**EXERCISE INSTRUCTIONS**
Starting at the line below that contains "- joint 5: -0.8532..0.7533" and ending at the line that contains "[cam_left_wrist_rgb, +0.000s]", retype each line exactly as it stands, but omit the pictures.

**DATA SEGMENT**
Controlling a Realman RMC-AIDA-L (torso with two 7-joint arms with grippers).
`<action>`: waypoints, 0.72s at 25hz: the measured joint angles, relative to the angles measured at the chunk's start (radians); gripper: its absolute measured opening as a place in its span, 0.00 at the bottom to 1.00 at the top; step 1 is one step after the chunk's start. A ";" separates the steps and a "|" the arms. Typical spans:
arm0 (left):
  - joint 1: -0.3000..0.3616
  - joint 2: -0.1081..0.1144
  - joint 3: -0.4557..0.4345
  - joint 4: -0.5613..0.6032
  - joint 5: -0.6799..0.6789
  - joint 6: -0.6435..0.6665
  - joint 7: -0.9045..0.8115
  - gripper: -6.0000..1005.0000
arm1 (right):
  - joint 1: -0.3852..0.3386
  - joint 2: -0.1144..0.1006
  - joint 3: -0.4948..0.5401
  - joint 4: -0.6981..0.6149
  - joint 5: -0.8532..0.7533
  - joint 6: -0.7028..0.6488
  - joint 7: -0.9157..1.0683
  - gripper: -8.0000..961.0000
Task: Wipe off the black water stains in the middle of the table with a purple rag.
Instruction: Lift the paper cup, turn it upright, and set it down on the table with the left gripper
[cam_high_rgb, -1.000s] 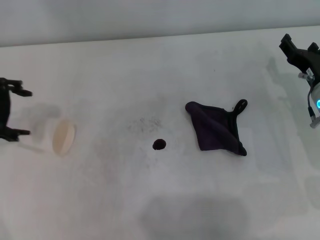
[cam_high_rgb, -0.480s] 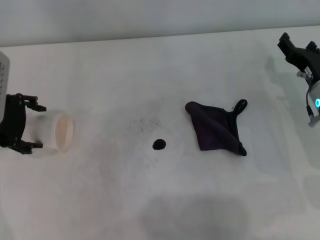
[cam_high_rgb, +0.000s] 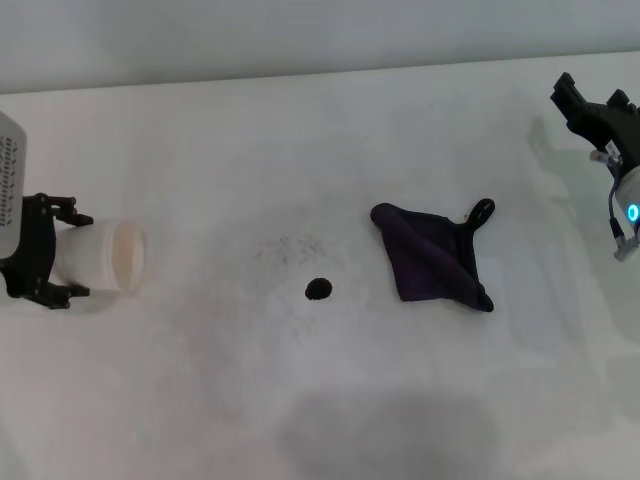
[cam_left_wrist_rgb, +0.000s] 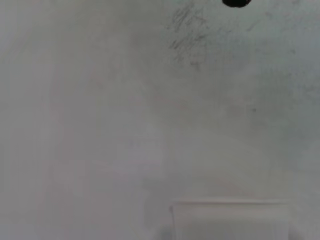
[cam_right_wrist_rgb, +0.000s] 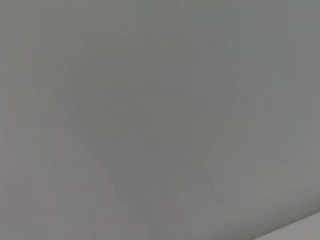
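The black water stain (cam_high_rgb: 319, 289) is a small glossy blob in the middle of the white table (cam_high_rgb: 300, 140). It also shows at the edge of the left wrist view (cam_left_wrist_rgb: 236, 2). The purple rag (cam_high_rgb: 432, 255) lies flat just right of the stain, apart from it, with its black loop (cam_high_rgb: 480, 211) at the far right corner. My left gripper (cam_high_rgb: 62, 250) is at the table's left edge, shut on a white cup (cam_high_rgb: 100, 258) lying on its side. My right gripper (cam_high_rgb: 595, 100) is open and empty at the far right, well beyond the rag.
Faint grey speckles (cam_high_rgb: 290, 247) mark the table just behind the stain. The white cup's rim (cam_left_wrist_rgb: 230, 205) shows in the left wrist view. The right wrist view shows only a plain grey surface.
My left gripper has moved in from the left edge with the white cup, and the cup now holds still. My right gripper has shifted slightly left. The rag and the stain have not moved.
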 joint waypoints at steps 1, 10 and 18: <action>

**RESPONSE AREA**
  - joint 5: -0.8532..0.7533
  - joint 6: -0.7028..0.6488
  - joint 7: -0.9157..1.0683
  - gripper: -8.0000..961.0000
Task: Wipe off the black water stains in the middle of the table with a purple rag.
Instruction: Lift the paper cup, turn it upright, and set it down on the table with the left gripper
[cam_high_rgb, -1.000s] 
[cam_high_rgb, -0.480s] 
[cam_high_rgb, +0.000s] 
[cam_left_wrist_rgb, +0.000s] 

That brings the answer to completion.